BEHAVIOR: Setting an API key only notifies waiters and saves to disk. The manager will reload when:

  • Timer fires (every 5 minutes)
  • fsnotify detects state.json file change (if file watching works)
  • fsnotify errors occur
  • Context is cancelled

BEHAVIORAL GAP IDENTIFIED: The manager itself is NOT a waiter for config changes, so SetAPIKey() does not immediately trigger the manager's reload loop. This means there could be a delay before the new API key is used to fetch configuration from the server.

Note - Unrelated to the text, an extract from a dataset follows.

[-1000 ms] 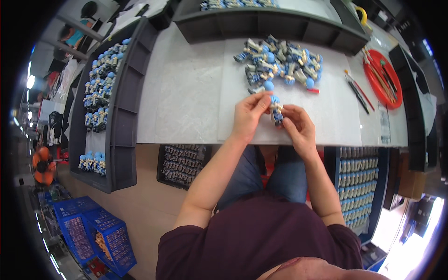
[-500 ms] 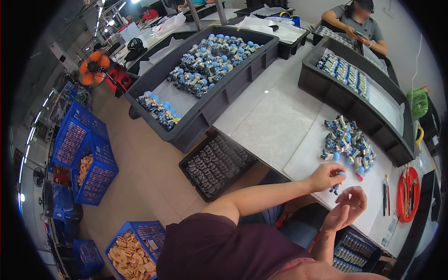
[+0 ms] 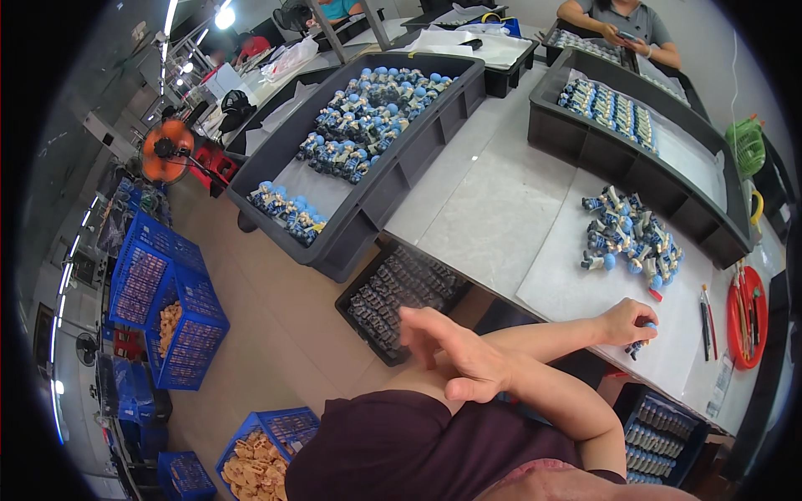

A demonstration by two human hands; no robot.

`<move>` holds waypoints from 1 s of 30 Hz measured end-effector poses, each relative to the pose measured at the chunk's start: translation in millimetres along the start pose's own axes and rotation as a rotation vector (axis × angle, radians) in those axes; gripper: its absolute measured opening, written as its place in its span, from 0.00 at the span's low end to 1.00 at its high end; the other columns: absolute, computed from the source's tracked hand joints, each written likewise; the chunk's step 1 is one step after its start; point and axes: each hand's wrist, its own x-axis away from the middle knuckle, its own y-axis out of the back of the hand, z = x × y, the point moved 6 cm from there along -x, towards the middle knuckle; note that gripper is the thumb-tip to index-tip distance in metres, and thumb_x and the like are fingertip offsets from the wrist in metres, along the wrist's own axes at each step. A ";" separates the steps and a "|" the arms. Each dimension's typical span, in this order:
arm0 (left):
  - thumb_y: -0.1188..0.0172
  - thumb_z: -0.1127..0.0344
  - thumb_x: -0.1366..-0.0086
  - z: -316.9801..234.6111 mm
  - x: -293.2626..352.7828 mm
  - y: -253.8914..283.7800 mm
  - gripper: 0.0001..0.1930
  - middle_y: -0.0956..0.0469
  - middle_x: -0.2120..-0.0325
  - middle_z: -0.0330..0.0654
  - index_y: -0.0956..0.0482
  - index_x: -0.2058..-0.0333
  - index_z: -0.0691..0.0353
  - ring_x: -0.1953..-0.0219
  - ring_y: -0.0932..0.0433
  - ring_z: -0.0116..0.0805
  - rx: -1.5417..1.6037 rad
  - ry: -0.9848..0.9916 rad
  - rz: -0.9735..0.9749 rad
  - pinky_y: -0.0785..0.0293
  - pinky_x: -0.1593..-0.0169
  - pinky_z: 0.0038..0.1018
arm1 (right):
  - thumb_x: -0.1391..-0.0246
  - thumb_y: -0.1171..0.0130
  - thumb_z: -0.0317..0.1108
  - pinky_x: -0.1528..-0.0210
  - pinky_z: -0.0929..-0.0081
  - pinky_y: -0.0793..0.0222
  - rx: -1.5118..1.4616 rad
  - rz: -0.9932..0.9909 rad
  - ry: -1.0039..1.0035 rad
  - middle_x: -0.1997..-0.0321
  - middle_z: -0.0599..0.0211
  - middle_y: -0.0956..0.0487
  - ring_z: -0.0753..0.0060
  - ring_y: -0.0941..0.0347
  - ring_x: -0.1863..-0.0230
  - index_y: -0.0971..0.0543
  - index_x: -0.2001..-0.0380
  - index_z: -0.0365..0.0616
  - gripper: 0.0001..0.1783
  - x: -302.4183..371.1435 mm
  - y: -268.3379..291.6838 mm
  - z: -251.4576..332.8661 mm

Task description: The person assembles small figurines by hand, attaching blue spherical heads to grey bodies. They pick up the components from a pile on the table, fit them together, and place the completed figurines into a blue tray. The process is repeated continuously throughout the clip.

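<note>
My left hand (image 3: 630, 323) is closed on a small figurine (image 3: 640, 342) with a blue head, held just above the white sheet (image 3: 543, 280) at the table's near edge. My right arm crosses over my left arm. My right hand (image 3: 464, 357) is by my left elbow, its fingers spread and holding nothing; whether it touches the arm I cannot tell. Beyond my left hand lies a loose pile of similar figurines (image 3: 631, 234), with a small red piece (image 3: 656, 295) at its near side.
A large grey bin (image 3: 351, 221) of figurines stands left; another grey bin (image 3: 635, 171) holds rows of them. Brushes lie beside a red tray (image 3: 756, 334). Below are a black crate (image 3: 355, 334) and blue baskets (image 3: 188, 334). A person (image 3: 626, 29) sits across the table.
My right hand has left the figurine's side and swung left across my body to my left elbow. My left hand, still holding the figurine, has shifted right. The view has moved slightly.
</note>
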 end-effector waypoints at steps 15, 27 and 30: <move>0.39 0.59 0.47 -16.9 7.5 8.0 0.14 0.21 0.77 0.42 0.21 0.67 0.63 0.76 0.23 0.26 0.057 0.081 0.038 0.29 0.70 0.22 | 0.48 0.58 0.58 0.63 0.65 0.39 0.265 0.144 -0.132 0.62 0.50 0.37 0.54 0.39 0.65 0.54 0.40 0.33 0.44 17.2 12.0 0.1; 0.40 0.59 0.46 -14.4 7.7 6.8 0.14 0.21 0.77 0.43 0.21 0.66 0.64 0.76 0.23 0.27 0.065 0.143 0.013 0.29 0.70 0.22 | 0.48 0.56 0.56 0.63 0.66 0.38 0.242 0.098 -0.080 0.62 0.49 0.37 0.54 0.37 0.66 0.54 0.40 0.34 0.44 28.7 16.6 -3.0; 0.40 0.59 0.46 -2.0 2.6 3.4 0.15 0.20 0.75 0.43 0.21 0.65 0.64 0.74 0.23 0.28 0.167 0.189 0.047 0.29 0.68 0.23 | 0.48 0.56 0.56 0.64 0.67 0.38 0.226 0.079 -0.058 0.63 0.50 0.37 0.55 0.38 0.67 0.55 0.39 0.34 0.44 26.1 17.2 -2.7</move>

TestAPIKeyManagement/concurrent_api_key_access

Tests: Thread safety of API key operations Validates:

  • Multiple goroutines can safely read API key
  • Setting API key is thread-safe
  • No race conditions in API key access Does NOT test:
  • Process-level concurrency
  • API key validation during concurrent access

TestAPIKeyManagement/api_key_persistence

Tests: API key disk persistence Validates:

  • API key survives application restart
  • Changes are immediately written to disk Does NOT test:
  • Disk encryption
  • File backup/recovery
  • Cross-platform file compatibility

TestIPConfiguration

TestIPConfiguration/ipv4_ipv6_handling

Tests: IP address configuration management Validates:

  • IPv4 and IPv6 addresses can be configured separately
  • IP address parsing works correctly
  • Status fields are handled properly Does NOT test:
  • IP address validation against network interfaces
  • Dynamic IP address changes
  • DNS resolution

TestIPConfiguration/ip_status_changes

Tests: Monitor status transitions Validates:

  • Status changes (active, testing, paused) are detected
  • IsLive() method works correctly for different statuses Does NOT test:
  • Server-side status validation
  • Status change business logic
  • Historical status tracking

TestIPConfiguration/concurrent_ip_access

Tests: Thread safety of IP configuration Validates:

  • Multiple readers can access IP configuration safely
  • IP configuration updates are atomic Does NOT test:
  • Network interface binding
  • IP address conflicts
  • Multi-homed system behavior

BEHAVIOR: IsLive() should only consider the status field. No additional factors like network connectivity or test results should be considered.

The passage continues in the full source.